CHENNAI, NOV 17: The recent cut in the Goods and Services Tax on some 200 items has not been welcome by all. Some women wonder why the GST has not been slashed for sanitary napkins.
“India is a country where bindis, sindoors, plastic bags and even condoms are exempted from tax but a necessary item for women’s health is not.” said Suganya, co-founder of DHAGAM Foundation, an NGO for Women in Chennai.
There is lack of awareness and education about menstrual hygiene amongst the women and girls living in slums, according to a survey conducted in Kasimedu slum by DHAGAM. A lot of the women are migrants, who live in unhygienic conditions and cannot afford good quality sanitary napkins.
Forget 12% #GST, why is there any tax on sanitary napkins?
Esp if research suggests a link between poor menstrual hygiene & cervical cancer!
Does this government not care for 50% of its citizens – women?https://t.co/6fp0BpB4ap
— Rakesh Sharma (@rakeshfilm) November 11, 2017
The women did not have proper knowledge about the use and disposal of the sanitary napkins. Lot of times women used cloth instead of the sanitary napkins, which leads to other health problems, added Suganya.
Suganya also said the sanitary napkins provided by some government schools were of poor quality. “They need to produce reusable sanitary napkins which should be distributed free of cost in the schools,” she added.
Thideer Nagar slum near Greenways Road here, on the other hand, is at a stage where women and girls are aware about the need for menstrual hygiene.
“We used to use cloth, but now everyone use sanitary napkins like Whisper.” said Sushila, a fish vendor.
However, for a slum woman who earns a meager salary of Rs. 100 a day, sanitary napkins have become quite expensive.
“It is not just about GST, there are many things linked to it,” said Balakrishna, co-ordinator at Centre for Women’s Development and Research in Chennai. He talked about how parents needed to start having an open dialogue with their children and said that it was high time people stopped seeing menstruation as a “dirty” thing.
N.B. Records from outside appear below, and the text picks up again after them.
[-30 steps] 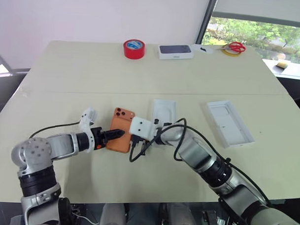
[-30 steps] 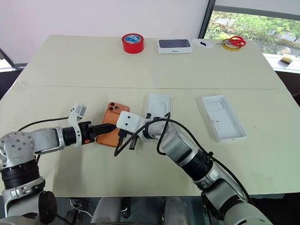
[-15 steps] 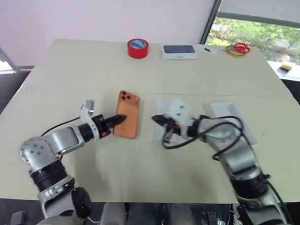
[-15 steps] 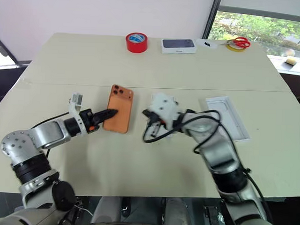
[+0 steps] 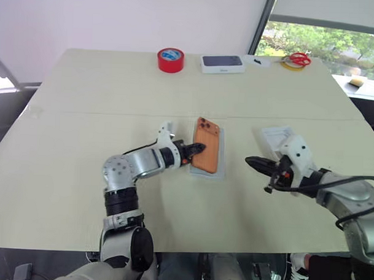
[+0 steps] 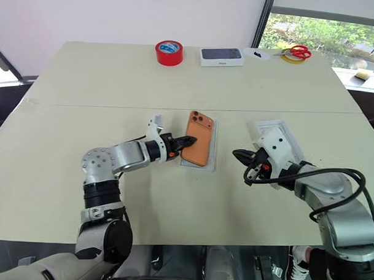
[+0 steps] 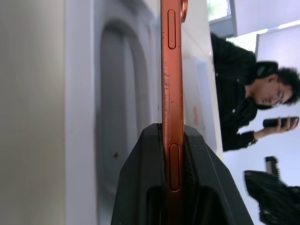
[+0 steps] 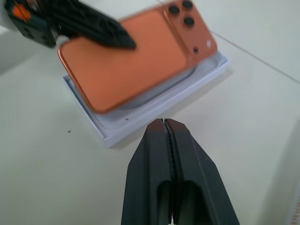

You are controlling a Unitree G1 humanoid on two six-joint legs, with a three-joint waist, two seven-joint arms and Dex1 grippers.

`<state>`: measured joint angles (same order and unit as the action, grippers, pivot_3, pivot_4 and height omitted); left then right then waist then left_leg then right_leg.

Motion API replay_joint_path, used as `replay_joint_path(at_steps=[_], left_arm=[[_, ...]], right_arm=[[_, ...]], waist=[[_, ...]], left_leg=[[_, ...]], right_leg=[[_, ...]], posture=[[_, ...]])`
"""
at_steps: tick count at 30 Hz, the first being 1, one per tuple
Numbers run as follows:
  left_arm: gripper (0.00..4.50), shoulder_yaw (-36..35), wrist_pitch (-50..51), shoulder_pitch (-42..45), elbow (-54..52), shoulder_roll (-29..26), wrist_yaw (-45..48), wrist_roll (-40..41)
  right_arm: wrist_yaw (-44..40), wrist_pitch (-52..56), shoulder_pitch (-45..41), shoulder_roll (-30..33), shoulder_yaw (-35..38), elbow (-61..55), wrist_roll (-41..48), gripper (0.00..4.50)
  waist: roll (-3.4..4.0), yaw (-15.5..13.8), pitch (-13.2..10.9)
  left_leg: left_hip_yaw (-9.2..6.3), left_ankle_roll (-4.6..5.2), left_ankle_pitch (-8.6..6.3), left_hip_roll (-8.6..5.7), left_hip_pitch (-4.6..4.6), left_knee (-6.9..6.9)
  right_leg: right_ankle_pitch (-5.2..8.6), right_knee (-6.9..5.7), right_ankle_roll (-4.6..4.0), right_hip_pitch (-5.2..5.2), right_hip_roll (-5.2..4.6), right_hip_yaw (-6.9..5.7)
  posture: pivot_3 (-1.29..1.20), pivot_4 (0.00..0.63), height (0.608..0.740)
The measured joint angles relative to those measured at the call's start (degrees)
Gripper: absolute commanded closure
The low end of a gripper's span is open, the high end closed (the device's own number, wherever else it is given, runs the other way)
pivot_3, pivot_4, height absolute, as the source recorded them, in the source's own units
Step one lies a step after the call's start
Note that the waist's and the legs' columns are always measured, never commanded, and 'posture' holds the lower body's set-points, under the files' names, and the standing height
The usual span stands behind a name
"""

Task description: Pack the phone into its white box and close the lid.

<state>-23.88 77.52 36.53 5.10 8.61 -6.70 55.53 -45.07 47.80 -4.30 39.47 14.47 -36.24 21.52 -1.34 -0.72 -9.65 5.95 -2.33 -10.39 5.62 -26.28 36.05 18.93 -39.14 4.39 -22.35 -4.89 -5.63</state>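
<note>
Left gripper [image 6: 188,140], black two-fingered, reaches toward the robot's right from a bent arm and pinches the flat orange smartphone [image 6: 199,146] by its long edge. That phone, camera block up, is tilted just above the shallow white cardboard tray [image 8: 140,119] at mid-table. Right gripper [image 5: 255,162], fingers pressed together and empty, points left toward the tray from a low forearm, well apart from it. Behind its wrist lies the shallow white lid [image 5: 271,136], inner face up.

Left fingers [image 5: 190,149] hold the phone [image 5: 207,154] over the white box [image 5: 218,173].
</note>
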Motion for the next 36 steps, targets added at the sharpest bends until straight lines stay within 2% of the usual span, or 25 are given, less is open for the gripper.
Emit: replay_joint_path(at_steps=[4, 9, 11, 12, 17, 21, 27, 30, 32, 34, 36], left_arm=[[4.47, 1.1, -2.6, 0.6, 1.7, -0.2, 1.1, -1.3], [4.47, 2.4, -4.1, 1.5, 3.4, 0.2, 1.6, -1.8], [3.52, 2.4, -4.2, 1.5, 3.7, 0.2, 1.8, -1.8], [3.30, 2.4, -4.2, 1.5, 3.7, 0.2, 2.2, -1.8], [0.78, 2.9, -2.0, 1.5, 2.7, -0.4, 3.8, -0.6], [0.78, 4.1, 1.0, 1.3, -0.3, -4.9, 5.6, 0.1], [0.78, 6.8, 3.4, -0.4, -7.8, -16.8, 12.0, 0.1], [1.66, 7.7, -0.2, -1.0, -10.5, -22.2, 16.0, -1.4], [2.60, 9.8, -4.1, -1.3, -11.3, -24.9, 18.4, -4.0], [3.70, 17.0, -9.6, -2.5, -12.8, -30.2, 22.2, -10.0], [4.48, 26.1, -15.4, -3.7, -12.9, -33.7, 25.8, -17.1]], right_arm=[[1.5, -1.6, 3.6, 0.3, 0.4, -0.3, 0.0, 4.50], [3.2, -2.7, 3.9, 0.3, 0.3, -0.3, 0.0, 4.50], [3.6, -2.7, 3.9, 0.4, 0.3, -0.3, 0.1, 4.50], [3.7, -2.8, 3.9, 0.4, 0.3, -0.3, 0.1, 4.50], [3.9, -4.1, 3.7, 1.8, -0.8, -0.1, 0.0, 4.50], [4.3, -4.7, 2.9, 2.2, -1.7, 0.6, 0.0, 4.50], [6.8, -4.6, -0.9, 2.6, -7.4, 4.2, -3.0, 4.50], [10.5, -4.4, -4.5, 1.7, -10.7, 7.8, -6.2, 4.50], [12.4, -4.3, -6.2, 1.6, -12.6, 10.1, -8.4, 4.50], [14.2, -3.8, -7.7, 0.9, -14.7, 12.4, -10.3, 4.50], [15.5, -3.1, -8.9, -0.3, -17.1, 14.2, -11.9, 4.50]], waist=[[0.00, -0.1, 0.0], [0.00, -0.1, 0.0], [0.00, 0.0, 0.0], [0.00, 0.0, 0.0], [0.00, 0.0, 0.0], [0.01, 0.2, 0.0], [0.02, 0.1, 0.0], [0.03, 0.0, 0.0], [0.04, -0.2, 0.0], [0.04, -0.1, 0.0], [0.07, -0.1, 0.0]], left_leg=[[-0.01, 0.00, 0.00, -0.01, -0.01, 0.03], [-0.01, 0.00, 0.00, -0.01, -0.01, 0.03], [-0.02, 0.00, 0.00, -0.01, -0.01, 0.02], [-0.02, 0.00, 0.00, -0.01, -0.01, 0.02], [-0.02, 0.00, 0.00, -0.01, -0.01, 0.03], [-0.02, 0.00, 0.00, 0.01, 0.02, 0.01], [-0.02, -0.03, 0.02, 0.07, 0.02, 0.04], [-0.01, -0.04, 0.02, 0.06, 0.01, 0.04], [-0.01, -0.04, 0.02, 0.06, 0.00, 0.04], [0.03, -0.05, 0.03, 0.06, 0.01, 0.01], [0.04, -0.05, 0.03, 0.06, 0.01, 0.00]], right_leg=[[0.00, 0.02, 0.00, 0.03, -0.01, 0.00], [0.00, 0.02, 0.00, 0.02, 0.00, 0.00], [0.00, 0.02, 0.00, 0.02, 0.00, 0.00], [0.00, 0.01, 0.00, 0.02, 0.00, 0.00], [0.00, 0.02, 0.01, 0.03, 0.00, 0.00], [0.00, 0.01, 0.00, 0.03, 0.04, 0.00], [0.00, -0.01, 0.00, 0.03, 0.09, 0.01], [0.00, -0.01, 0.00, 0.04, 0.07, 0.01], [0.00, 0.00, 0.00, 0.04, 0.06, 0.00], [0.00, 0.02, 0.00, 0.03, 0.06, 0.01], [0.00, 0.02, -0.01, 0.01, 0.06, 0.01]], posture=[[0.00, 0.150, 0.730], [0.00, 0.150, 0.730], [0.00, 0.150, 0.730], [0.00, 0.150, 0.730], [0.00, 0.150, 0.730], [0.00, 0.150, 0.730], [0.00, 0.150, 0.730], [0.00, 0.150, 0.730], [0.00, 0.150, 0.730], [0.00, 0.150, 0.730], [0.00, 0.150, 0.730]])
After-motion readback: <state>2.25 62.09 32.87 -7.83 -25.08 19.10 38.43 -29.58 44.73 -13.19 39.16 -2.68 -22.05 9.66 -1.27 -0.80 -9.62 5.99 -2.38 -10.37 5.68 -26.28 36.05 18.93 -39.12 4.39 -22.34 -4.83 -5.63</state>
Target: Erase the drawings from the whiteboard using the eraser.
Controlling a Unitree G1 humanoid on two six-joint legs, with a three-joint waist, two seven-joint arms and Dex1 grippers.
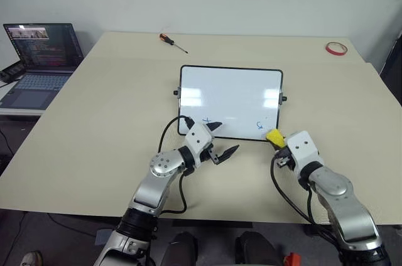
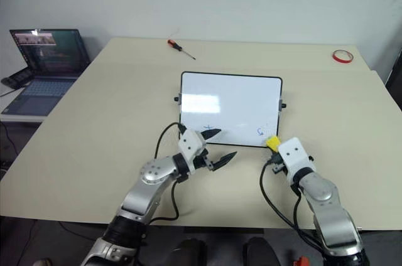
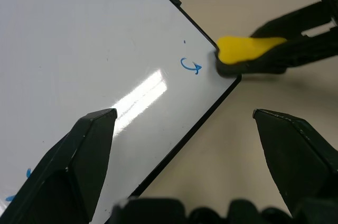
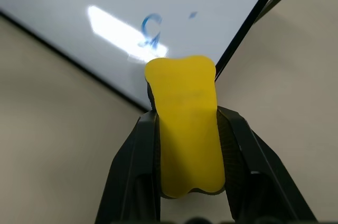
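Observation:
The whiteboard (image 1: 230,100) lies flat in the middle of the table. A blue cross (image 1: 206,120) is drawn near its front left corner, and a blue loop (image 1: 259,125) near its front right corner. My right gripper (image 1: 276,138) is shut on the yellow eraser (image 1: 274,137). The eraser's front end is at the board's front right corner, just short of the loop (image 4: 150,27). My left gripper (image 1: 227,137) is open and holds nothing. It hovers over the board's front edge beside the cross, with one fingertip above the board and the other above the table.
A screwdriver (image 1: 172,42) lies at the far side of the table, and a red tape ring (image 1: 336,48) at the far right corner. An open laptop (image 1: 41,59) sits on a lower surface to the left. The table's front edge runs just under my arms.

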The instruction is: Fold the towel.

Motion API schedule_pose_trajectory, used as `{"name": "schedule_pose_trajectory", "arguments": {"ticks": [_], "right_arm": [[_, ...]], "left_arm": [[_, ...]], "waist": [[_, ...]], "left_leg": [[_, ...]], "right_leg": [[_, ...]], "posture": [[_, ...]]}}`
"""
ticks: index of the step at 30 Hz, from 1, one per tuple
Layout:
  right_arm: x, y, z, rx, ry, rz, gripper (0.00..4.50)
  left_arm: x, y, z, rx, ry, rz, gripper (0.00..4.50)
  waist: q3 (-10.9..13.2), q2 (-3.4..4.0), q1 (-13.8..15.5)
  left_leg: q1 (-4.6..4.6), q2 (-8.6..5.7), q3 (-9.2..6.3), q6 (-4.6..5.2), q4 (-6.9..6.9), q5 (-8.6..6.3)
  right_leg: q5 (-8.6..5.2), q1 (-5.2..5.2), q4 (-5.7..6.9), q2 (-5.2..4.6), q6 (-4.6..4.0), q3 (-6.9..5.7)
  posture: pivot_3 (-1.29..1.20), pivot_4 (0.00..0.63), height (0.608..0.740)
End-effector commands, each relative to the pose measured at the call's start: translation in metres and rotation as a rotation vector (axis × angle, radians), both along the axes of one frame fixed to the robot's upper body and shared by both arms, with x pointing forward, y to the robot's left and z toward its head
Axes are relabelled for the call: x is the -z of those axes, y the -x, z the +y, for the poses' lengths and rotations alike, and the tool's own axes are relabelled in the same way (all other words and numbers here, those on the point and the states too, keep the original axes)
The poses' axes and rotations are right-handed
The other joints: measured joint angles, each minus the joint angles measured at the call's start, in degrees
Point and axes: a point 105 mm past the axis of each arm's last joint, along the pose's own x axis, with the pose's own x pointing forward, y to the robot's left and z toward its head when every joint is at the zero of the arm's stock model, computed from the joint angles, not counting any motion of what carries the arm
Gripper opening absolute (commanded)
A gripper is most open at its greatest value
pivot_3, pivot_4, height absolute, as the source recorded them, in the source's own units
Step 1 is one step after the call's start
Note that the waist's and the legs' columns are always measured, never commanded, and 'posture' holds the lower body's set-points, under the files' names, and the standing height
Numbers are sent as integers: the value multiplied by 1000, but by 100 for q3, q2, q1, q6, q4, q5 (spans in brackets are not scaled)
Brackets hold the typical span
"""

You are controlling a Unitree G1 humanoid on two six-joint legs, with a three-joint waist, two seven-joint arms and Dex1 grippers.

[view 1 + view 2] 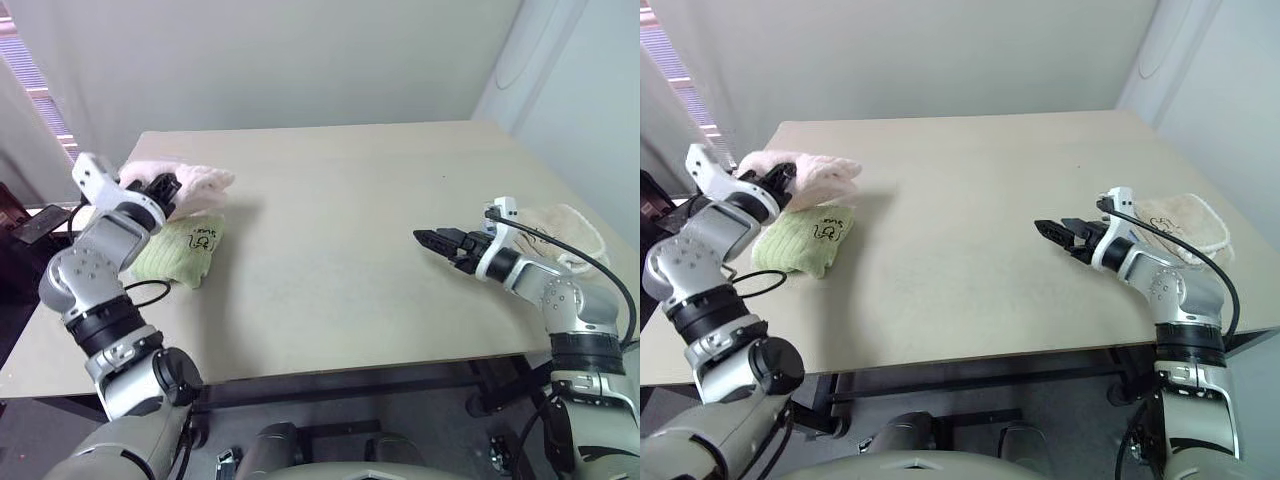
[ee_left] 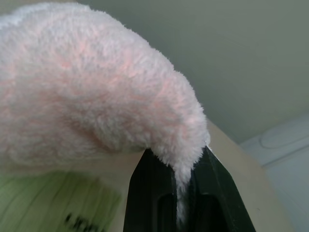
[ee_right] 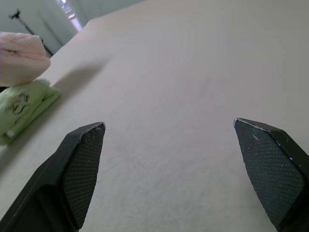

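The towel is a pale pink, fluffy bundle held just above the table at its far left. My left gripper is shut on it. In the left wrist view the black fingers pinch a fold of the towel. It hangs over the back edge of a folded light-green towel. My right gripper hovers low over the right side of the table and points toward the middle. It is open, with its pads wide apart and nothing between them.
A folded beige towel lies at the table's right edge, behind my right arm. A black cable loops on the table by the green towel. Walls stand close behind and to the right.
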Motion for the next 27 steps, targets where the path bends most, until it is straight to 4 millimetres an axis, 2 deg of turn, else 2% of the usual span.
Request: {"name": "schedule_pose_trajectory", "arguments": {"ticks": [1, 6, 12, 17, 20, 27], "right_arm": [[-16, -8, 7, -45, 13, -61, 4500], [-16, -12, 7, -68, 45, -61, 4500], [-13, -14, 9, -80, 58, -57, 4500], [-11, -16, 11, -90, 73, -57, 4500], [-12, -17, 11, -90, 85, -64, 4500], [-13, -20, 10, -92, 134, -105, 4500]], "left_arm": [[-7, 11, 7, -70, 14, -49, 10], [30, 27, 15, -156, 36, 55, 10], [53, 42, 28, -222, 30, 123, 10], [69, 44, 25, -219, 64, 156, 10], [69, 43, 20, -197, 97, 142, 919], [63, 47, 10, -137, 93, 112, 3458]], "waist": [[0, -3, 1], [-1, -5, -3], [-2, -12, 0], [-2, -12, 0], [-2, -12, 2], [-2, -12, -2]], "left_leg": [[-1, 0, 1, -2, 0, 1], [1, 0, 1, -11, -9, 6], [-2, 3, 1, -15, -17, 8], [-2, 2, 8, -12, -20, 6], [-2, 3, 8, -1, -22, -1], [-4, 3, 12, -4, -27, 1]], "right_leg": [[7, 0, -2, 0, 3, 0], [17, -7, -6, 11, 1, 6], [17, -19, -8, 14, 0, 13], [17, -24, -10, 14, 0, 21], [17, -26, -9, 13, -2, 21], [17, -33, -11, 14, -2, 27]], "posture": [[0, 0, 730], [0, 0, 730], [0, 0, 730], [0, 0, 730], [0, 0, 730], [0, 0, 730]]}}
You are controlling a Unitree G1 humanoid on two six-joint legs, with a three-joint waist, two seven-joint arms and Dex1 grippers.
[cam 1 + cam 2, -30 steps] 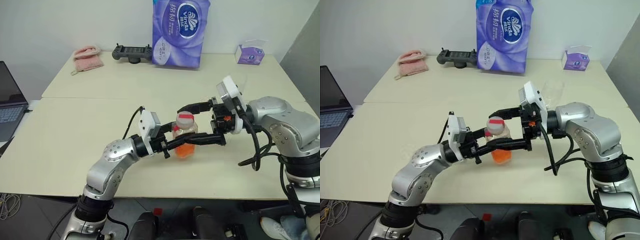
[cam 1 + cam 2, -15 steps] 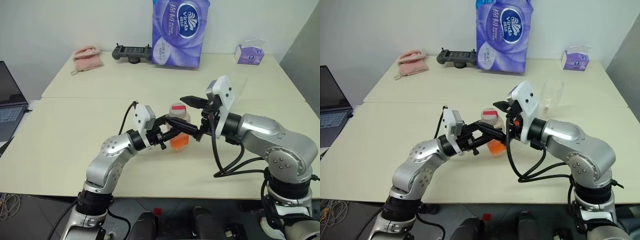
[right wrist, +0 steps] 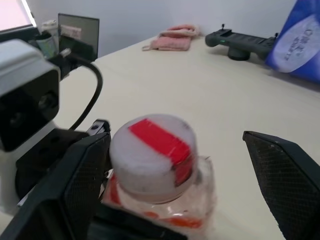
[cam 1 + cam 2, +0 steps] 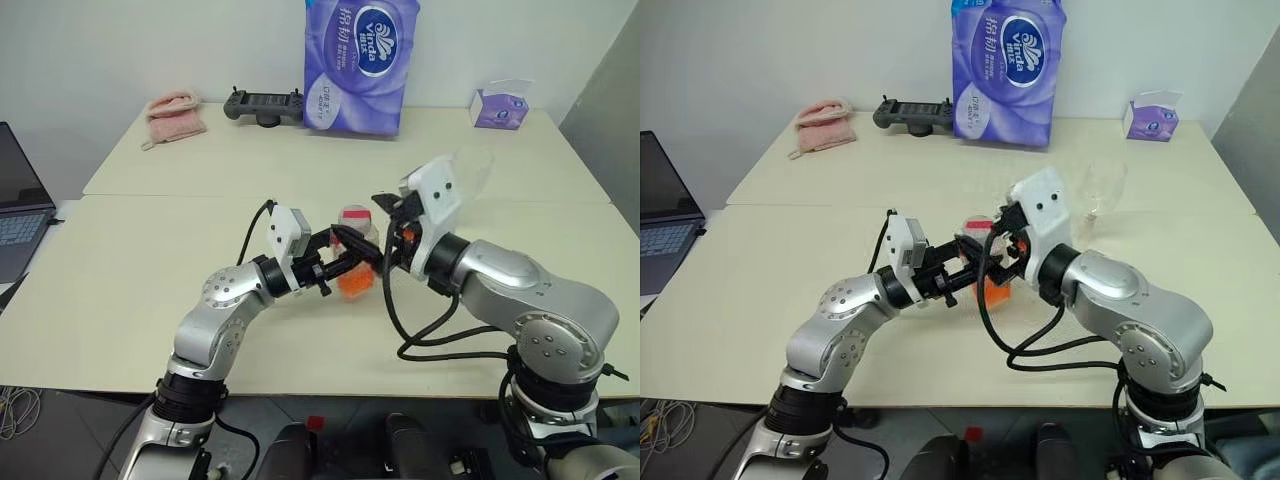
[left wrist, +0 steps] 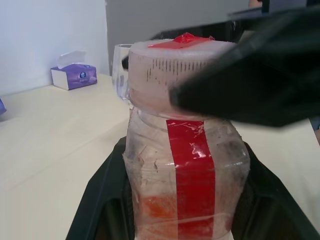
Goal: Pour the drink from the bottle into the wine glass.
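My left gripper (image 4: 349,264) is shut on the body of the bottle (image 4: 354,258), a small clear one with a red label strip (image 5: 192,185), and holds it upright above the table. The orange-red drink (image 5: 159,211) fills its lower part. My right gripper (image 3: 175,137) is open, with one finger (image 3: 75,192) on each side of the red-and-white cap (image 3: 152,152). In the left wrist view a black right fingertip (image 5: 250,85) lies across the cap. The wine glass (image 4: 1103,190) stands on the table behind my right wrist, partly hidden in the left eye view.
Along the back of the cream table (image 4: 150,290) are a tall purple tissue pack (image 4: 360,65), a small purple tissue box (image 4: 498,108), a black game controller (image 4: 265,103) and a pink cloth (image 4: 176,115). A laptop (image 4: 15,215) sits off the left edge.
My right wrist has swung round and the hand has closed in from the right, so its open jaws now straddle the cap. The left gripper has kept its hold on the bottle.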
Balakrishna mentioned the case of a 12-year old girl from Tirunelveli who committed suicide after she was upbraided by her teacher in class for staining her uniform.
The Delhi High Court on Wednesday questioned the central government’s decision to impose 12 per cent tax on sanitary napkins under the GST regime saying that it was a much larger concern than just looking at the import and export duty.
The Centre tried to justify its act by saying that reducing the GST rate on sanitary napkins to nil, would result in complete denial of input tax credit to domestic manufacturers of sanitary napkins.
The court also expressed unhappiness over the absence of any women in 31-member GST Council.